クアン国家主席は、独立、自立、平和、協力、発展、国際関係の多様化といったベトナムの一貫した外交姿勢を示したうえで、ベトナムが米国との関係をより深めたいと考えていることを伝えた。

これに対して、オバマ大統領は、「初となるベトナム訪問に大変満足している」と話し、大統領訪越でベトナムとアメリカ両国の包括的な連携がさらに加速されるとの確信を示した。また、環太平洋経済連携協定(TPP)の米上院での承認を急ぐとした。

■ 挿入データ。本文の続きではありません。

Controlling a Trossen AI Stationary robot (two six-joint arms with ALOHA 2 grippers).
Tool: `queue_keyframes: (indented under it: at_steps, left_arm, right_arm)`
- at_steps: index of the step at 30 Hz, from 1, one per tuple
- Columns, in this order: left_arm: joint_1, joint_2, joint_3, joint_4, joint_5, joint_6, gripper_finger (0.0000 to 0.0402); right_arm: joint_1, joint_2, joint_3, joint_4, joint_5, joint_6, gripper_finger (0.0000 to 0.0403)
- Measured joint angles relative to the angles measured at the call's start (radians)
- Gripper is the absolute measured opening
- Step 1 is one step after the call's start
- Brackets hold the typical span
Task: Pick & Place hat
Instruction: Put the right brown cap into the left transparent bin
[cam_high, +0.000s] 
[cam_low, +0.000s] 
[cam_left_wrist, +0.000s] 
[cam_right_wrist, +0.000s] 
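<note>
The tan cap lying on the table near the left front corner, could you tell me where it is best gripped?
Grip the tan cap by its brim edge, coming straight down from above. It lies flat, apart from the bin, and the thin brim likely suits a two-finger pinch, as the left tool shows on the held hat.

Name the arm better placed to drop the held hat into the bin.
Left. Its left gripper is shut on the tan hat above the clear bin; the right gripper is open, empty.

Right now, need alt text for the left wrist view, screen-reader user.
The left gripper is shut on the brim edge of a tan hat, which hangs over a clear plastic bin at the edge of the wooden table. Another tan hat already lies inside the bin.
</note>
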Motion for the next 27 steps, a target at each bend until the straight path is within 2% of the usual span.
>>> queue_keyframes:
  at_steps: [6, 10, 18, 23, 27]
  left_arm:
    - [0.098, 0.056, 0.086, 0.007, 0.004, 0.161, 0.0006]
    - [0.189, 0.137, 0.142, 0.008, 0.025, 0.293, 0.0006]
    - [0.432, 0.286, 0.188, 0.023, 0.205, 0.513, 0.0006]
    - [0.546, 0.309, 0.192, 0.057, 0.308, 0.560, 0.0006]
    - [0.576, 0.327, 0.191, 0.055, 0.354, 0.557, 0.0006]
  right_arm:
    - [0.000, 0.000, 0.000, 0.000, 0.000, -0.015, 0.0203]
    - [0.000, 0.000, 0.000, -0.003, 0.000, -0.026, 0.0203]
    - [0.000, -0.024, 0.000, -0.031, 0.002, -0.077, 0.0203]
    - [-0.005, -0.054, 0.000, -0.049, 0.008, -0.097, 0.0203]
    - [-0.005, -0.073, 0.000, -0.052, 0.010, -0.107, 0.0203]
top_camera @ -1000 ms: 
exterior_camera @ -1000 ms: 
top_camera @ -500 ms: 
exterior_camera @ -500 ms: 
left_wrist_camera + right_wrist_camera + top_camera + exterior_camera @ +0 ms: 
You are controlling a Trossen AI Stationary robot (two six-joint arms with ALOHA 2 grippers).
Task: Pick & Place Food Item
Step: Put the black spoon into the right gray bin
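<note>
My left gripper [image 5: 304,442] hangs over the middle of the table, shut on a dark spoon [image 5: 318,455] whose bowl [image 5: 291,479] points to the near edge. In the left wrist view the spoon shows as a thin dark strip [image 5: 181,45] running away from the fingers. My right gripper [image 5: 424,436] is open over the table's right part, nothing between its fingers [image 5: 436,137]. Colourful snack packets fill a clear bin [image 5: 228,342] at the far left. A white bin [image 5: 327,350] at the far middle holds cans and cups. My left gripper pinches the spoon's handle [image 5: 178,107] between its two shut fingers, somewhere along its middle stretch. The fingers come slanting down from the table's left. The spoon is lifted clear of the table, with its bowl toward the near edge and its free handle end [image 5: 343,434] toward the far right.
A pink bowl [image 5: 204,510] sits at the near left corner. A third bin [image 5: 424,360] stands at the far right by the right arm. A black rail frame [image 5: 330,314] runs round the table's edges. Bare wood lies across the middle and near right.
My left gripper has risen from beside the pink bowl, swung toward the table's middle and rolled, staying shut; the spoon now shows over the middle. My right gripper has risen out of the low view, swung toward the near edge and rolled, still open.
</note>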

両国とも経済や貿易、教育と人材育成、科学技術、気候変動などの面でさらに協力し、二国間の結びつきを深めていくことでも一致。さらには、ベトナム戦争についても触れ、枯葉剤によるダイオキシンの除去、不発弾や地雷の撤去、人道的・社会的支援など、戦争がもたらした痛ましい被害への対処においても、お互いに協力すべきだとの認識を確認した。

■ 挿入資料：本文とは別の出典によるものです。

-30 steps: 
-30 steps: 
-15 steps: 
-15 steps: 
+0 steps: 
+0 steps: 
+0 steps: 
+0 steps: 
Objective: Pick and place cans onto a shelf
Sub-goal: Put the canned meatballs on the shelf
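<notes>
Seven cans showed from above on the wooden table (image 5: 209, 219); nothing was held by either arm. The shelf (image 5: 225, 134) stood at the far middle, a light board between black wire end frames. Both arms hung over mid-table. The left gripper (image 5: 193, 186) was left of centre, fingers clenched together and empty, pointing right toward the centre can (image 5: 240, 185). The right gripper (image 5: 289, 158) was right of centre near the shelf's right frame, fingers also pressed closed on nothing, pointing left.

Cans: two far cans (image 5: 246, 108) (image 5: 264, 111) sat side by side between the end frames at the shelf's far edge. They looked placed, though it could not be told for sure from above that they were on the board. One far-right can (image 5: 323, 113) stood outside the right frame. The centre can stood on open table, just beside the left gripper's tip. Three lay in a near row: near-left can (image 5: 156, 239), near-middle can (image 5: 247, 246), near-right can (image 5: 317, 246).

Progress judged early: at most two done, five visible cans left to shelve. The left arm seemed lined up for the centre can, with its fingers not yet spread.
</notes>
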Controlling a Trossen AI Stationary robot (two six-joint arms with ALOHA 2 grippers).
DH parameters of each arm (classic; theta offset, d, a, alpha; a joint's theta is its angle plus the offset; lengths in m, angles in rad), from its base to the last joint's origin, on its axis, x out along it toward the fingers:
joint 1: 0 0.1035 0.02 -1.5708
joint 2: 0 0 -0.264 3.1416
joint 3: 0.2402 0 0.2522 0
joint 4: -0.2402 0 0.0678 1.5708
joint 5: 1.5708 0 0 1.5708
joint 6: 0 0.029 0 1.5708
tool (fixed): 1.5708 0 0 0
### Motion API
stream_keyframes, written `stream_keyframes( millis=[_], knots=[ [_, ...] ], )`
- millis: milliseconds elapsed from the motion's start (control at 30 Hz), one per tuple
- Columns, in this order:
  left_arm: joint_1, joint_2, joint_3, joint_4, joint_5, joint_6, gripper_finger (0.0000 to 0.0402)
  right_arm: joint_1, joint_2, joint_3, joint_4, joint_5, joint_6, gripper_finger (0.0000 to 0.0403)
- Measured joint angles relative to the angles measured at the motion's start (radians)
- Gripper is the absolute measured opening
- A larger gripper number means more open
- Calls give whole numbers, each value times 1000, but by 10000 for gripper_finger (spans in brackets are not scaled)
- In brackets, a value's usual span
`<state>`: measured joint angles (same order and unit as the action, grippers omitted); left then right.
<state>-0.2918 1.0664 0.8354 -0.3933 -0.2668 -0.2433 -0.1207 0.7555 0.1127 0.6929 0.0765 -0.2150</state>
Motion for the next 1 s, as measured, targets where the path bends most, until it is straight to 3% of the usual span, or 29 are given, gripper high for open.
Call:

オバマ大統領はこの会談で、ベトナムに対する武器禁輸の全面解除を宣言した。この決定は、ベトナム側に歓迎された。

地域的安全保障の課題では、二国の首脳は、地域内の平和と安全を重視する姿勢を示し、航行や海上往来の安全を保障し、万が一紛争が発生した際には1982年の国連海洋法条約(UNCLOS)や南シナ海に関する行動宣言(DOC)を含めた国際法にのっとって平和的手段で解決を図り、南シナ海における行動規範(COC)の実現を目指すとの共通認識を示した。

また、気候変動への対応、特に干ばつと塩害、メコン川の水源の安全、テロ対策、核拡散防止、希少な野生生物の交易禁止、生物多様性の保護などといった地域的、世界的な問題に関しても、連携を強化し国際社会とともに努力をすることでも一致した。

オバマ大統領の訪越を機に、両国は共同声明を発表。平和や安定、協力、地域や世界の発展など両者の相互利益のために、二国間の包括的パートナーシップをより深め、より効率よく進めることで合意した。

会談後、両首脳らは、複数の経済協力提携や大口契約などの調印式に出席した。ベトナム企業と米国の企業、機関などが合意した案件は、11件にのぼった。

ベトジェット・エアは、米ボーイング社と新型旅客機の購入契約に調印したほか、米国の航空機用エンジンメーカー、プラット・アンド・ホイットニー社との間でも、63機の新世代型エアバス航空機(A320、A321)用のエンジンや、そのメンテナンスサービスの供与契約を結んだ。

また、ベトナム商工省と米国のゼネラル・エレクトリック(GE)社が、ベトナムにおける風力発電システムの構築での協力で合意するなど、エネルギー分野の事案が7件で最も多かった。南部での干ばつ被害に絡んで、米越での共同施策も行われることとなった。